### [BRIEF]
Gather the lines from the material that contain "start".

### [SUPPLIED MATERIAL]

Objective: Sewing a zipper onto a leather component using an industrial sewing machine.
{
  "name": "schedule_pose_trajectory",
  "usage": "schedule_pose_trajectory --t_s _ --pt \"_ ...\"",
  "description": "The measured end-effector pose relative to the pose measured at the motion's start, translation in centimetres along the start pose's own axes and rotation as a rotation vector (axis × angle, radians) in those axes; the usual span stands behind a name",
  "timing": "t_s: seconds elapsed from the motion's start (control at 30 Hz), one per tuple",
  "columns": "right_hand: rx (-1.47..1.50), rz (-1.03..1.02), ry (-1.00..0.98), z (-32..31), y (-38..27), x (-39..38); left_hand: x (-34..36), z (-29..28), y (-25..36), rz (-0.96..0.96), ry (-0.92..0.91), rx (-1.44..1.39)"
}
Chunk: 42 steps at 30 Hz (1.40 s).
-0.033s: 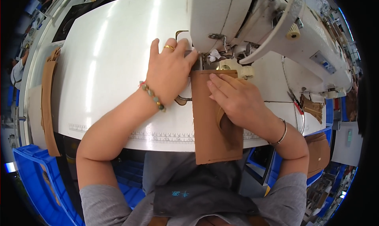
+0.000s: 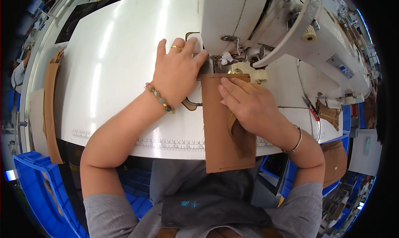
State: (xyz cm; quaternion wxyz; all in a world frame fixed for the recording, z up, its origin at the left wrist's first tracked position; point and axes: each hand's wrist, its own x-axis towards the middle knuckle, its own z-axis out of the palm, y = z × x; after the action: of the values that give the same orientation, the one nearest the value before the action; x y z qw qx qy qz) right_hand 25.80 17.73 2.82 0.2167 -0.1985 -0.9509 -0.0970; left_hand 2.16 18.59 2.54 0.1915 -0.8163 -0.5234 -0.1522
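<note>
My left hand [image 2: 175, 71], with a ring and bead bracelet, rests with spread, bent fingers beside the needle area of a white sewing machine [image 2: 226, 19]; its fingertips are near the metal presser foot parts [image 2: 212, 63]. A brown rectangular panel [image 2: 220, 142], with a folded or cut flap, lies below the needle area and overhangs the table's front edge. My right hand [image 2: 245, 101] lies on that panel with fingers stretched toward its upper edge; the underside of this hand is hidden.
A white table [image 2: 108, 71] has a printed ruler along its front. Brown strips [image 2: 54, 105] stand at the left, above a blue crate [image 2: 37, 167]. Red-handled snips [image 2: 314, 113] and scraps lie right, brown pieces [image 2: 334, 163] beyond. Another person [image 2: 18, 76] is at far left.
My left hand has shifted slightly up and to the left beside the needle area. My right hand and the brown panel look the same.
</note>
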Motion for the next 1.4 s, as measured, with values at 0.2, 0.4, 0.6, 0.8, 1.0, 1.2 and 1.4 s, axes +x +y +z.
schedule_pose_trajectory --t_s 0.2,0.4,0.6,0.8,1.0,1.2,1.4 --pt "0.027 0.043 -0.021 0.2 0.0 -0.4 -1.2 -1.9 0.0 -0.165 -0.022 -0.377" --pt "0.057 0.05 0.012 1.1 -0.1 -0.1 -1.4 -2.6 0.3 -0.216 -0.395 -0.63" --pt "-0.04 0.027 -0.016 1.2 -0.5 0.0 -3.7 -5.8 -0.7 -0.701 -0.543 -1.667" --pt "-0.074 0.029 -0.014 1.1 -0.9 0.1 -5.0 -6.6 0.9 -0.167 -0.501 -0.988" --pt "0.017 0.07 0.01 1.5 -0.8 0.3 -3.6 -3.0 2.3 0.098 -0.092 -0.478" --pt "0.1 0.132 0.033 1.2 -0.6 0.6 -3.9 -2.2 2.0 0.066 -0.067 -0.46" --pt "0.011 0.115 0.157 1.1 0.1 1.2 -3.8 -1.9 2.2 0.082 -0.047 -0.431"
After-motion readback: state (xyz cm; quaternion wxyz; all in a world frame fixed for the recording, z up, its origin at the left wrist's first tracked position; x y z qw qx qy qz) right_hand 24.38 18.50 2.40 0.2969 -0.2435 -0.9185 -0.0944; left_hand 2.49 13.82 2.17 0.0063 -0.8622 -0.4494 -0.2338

### [TASK SOLUTION]
  "description": "The measured end-effector pose relative to the pose measured at the motion's start, translation in centimetres along the start pose's own axes and rotation as a rotation vector (axis × angle, radians) in those axes; the usual span stands behind a name",
  "timing": "t_s: seconds elapsed from the motion's start (control at 30 Hz), one per tuple",

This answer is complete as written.